A Michigan congressman is pushing a bill that would empower the Federal Trade Commission to impose fines on Web site operators if they fail to take down personal information posted on their sites.
Rep. Thaddeus McCotter (R-MI) has introduced the “Cyber Privacy Act” (HR 5108) in response to incidents of harassment and cybercrime resulting from the posting of phone numbers, email addresses, and even Social Security numbers online without the individuals’ consent.
Jim Harper, director of Information Policy Studies at the Cato Institute in Washington, DC, says, “McCotter’s plan to regulate Internet communications in this way is no “Cyber Privacy” act.”
‘Personal Copyright Protection’
McCotter’s bill defines “personal information” as “any information about an individual that includes, at minimum, the individual’s name together with either a telephone number of such individual or an address of such individual.”
In essence, however, claims Faffi Moazzam, an attorney with Moazzam & Associates in McLean, Virginia, this bill would ensconce into law a notion of “personal copyright protection.” And while that might sound like a good idea on the surface, he says, the concept is troubling upon further examination.
“The language of this bill is amazingly overreaching,” Moazzam said. “Although its aim is likely intended to provide some sense of privacy to those who do not wish their information to become publicly accessible, it completely misses the point that such information may be obtained from public records.”
Mozzam sees the bill as impeding questioning of government, media, and big business.
“Will the right to challenge, say, members of Congress, members of the media, or powerful corporate executives be nearly impossible if watchdog groups cannot provide such contact information for a letter writing or calling campaign? It appears so under this bill,” he said.
Webmasters Beware
Harper says this bill would “regulate every Internet site that has a comment section,” putting an enormous monitoring burden on everyone who runs a blog. It would take just a single comment, out of many hundred in a day, to put a Webmaster afoul of the law.
“Let’s say you run a site that receives hundreds or thousands of comments per day, many of them from anonymous visitors,” Harper said. “Let’s say the site deals with controversial issues, and some visitors are angry at each other—they’re even angry at the site for hosting the discussion.”
Attack of the Trolls
“Those visitors start working to undermine the conversation,” Harper added. “They personally attack others, adopt false names, tell lies, and use vulgarities.

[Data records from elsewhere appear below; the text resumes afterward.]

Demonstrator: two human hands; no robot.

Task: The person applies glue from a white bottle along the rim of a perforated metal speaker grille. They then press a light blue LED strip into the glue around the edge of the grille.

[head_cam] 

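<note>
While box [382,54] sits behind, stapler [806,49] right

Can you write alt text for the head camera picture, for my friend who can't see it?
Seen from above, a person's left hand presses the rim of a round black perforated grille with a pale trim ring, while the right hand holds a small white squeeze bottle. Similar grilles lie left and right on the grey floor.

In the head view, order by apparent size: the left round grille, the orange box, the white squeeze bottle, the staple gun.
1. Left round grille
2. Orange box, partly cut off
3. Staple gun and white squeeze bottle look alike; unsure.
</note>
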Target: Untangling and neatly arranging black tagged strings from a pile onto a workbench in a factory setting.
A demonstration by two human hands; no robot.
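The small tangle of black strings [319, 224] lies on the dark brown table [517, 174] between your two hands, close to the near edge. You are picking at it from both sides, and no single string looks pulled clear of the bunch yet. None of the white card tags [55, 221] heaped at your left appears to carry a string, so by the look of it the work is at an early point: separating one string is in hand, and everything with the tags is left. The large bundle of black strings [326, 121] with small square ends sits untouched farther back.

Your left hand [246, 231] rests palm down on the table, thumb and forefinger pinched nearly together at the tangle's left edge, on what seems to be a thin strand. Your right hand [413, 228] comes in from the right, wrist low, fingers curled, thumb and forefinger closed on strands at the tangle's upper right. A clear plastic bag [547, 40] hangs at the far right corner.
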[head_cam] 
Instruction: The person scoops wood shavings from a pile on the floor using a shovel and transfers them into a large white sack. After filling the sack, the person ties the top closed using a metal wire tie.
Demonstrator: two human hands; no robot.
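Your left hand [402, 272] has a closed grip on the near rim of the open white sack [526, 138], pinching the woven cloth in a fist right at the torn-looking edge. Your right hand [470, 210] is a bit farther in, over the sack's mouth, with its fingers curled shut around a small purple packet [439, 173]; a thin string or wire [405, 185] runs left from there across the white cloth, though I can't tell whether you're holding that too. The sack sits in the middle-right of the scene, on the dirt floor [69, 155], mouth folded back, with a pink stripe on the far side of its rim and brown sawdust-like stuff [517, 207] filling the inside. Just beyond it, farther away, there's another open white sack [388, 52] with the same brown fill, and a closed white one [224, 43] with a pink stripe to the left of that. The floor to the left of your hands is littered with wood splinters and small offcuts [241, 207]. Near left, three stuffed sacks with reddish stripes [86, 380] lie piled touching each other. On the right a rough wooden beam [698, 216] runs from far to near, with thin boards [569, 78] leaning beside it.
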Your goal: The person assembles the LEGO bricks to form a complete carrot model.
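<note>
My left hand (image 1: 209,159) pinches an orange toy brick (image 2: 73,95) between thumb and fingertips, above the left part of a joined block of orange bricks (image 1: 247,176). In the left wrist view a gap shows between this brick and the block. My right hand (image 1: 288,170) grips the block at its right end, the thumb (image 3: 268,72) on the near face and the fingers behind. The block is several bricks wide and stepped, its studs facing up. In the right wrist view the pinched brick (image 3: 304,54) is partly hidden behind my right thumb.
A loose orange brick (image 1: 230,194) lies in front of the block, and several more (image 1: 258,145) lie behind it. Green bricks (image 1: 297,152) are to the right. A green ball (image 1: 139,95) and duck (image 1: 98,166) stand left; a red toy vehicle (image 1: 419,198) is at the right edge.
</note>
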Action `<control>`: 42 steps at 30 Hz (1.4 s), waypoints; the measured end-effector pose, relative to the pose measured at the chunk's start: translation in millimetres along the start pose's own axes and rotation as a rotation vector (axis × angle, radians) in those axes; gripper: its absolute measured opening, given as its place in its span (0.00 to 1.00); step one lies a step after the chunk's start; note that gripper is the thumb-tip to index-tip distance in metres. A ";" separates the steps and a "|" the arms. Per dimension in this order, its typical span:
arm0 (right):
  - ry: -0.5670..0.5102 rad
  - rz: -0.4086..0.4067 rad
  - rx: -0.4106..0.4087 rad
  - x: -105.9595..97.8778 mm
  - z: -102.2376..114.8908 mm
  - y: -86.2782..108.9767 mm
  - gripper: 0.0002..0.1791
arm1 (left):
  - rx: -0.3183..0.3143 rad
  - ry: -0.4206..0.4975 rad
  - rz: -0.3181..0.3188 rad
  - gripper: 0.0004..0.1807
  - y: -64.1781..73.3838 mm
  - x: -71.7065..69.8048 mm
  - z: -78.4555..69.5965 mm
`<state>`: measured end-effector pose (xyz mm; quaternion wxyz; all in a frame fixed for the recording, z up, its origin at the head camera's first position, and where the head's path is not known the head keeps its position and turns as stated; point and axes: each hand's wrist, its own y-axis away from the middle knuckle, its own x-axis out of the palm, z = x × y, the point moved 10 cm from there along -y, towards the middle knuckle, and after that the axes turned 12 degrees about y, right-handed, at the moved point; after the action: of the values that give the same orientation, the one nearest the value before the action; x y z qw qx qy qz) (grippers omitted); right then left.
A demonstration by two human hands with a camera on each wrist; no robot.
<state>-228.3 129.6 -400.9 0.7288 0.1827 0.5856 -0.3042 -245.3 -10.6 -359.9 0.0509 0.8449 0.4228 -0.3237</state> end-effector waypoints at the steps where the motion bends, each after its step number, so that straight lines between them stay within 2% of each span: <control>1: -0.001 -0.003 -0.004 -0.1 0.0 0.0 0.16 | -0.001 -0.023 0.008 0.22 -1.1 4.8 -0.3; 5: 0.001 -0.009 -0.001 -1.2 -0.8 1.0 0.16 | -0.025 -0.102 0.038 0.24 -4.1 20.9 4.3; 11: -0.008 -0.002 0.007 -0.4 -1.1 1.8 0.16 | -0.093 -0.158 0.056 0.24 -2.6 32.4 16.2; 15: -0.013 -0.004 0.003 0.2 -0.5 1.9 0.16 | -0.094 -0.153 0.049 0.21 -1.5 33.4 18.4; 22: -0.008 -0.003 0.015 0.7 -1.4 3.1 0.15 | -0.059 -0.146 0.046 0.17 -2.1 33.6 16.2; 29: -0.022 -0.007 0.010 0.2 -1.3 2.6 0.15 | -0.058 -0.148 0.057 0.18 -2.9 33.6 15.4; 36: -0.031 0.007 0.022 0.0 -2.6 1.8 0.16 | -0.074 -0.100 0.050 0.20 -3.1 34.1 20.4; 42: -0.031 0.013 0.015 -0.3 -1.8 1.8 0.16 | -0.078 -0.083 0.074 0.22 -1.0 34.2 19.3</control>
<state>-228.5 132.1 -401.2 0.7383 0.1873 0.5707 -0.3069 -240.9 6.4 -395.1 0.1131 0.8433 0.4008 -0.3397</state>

This kind of person is well-known on the Web. They’re called ‘trolls.’
“What would trolls do if federal law required webmasters to take down personal information by request?” Harper asked. “Simple: They would post the personal information of others. They would [then] pose as [those] others and falsely ask to have information taken down.
“It’s a great way to attack a site: require it to consider hundreds or thousands of personal information take-down requests, each one backed by the threat of federal penalties,” he added.
Beyond FTC Authority
Moazzam says McCotter’s bill would “extend beyond the powers” given to the FTC. Essentially, the agency would have the power to punish those who share information one could find in a phone book.
“It would be wholly unclear what portion of that agency’s mission would involve the protection of an individual’s basic factual information which is publicly accessible,” Moazzam said.
“Any proposed new role for the FTC in this regard would likely be challenged [in court as violating] the Administrative Procedure Act and other established statutes which ensure that individual government agencies do not overextend their statutory powers,” he added.
Increasing Internet Surveillance
Harper says McCotter’s bill is nothing less than “a proposal to increase Internet surveillance.
“Maybe he intends to improve Internet courtesy and decency, but decency is not a federal government project,” Harper said. “It’s bottom-up, not top-down.
“McCotter’s thinks [his bill] is going to protect privacy, but he’s sorely mistaken,” he added. “Its passage would undermine privacy and limit free speech.”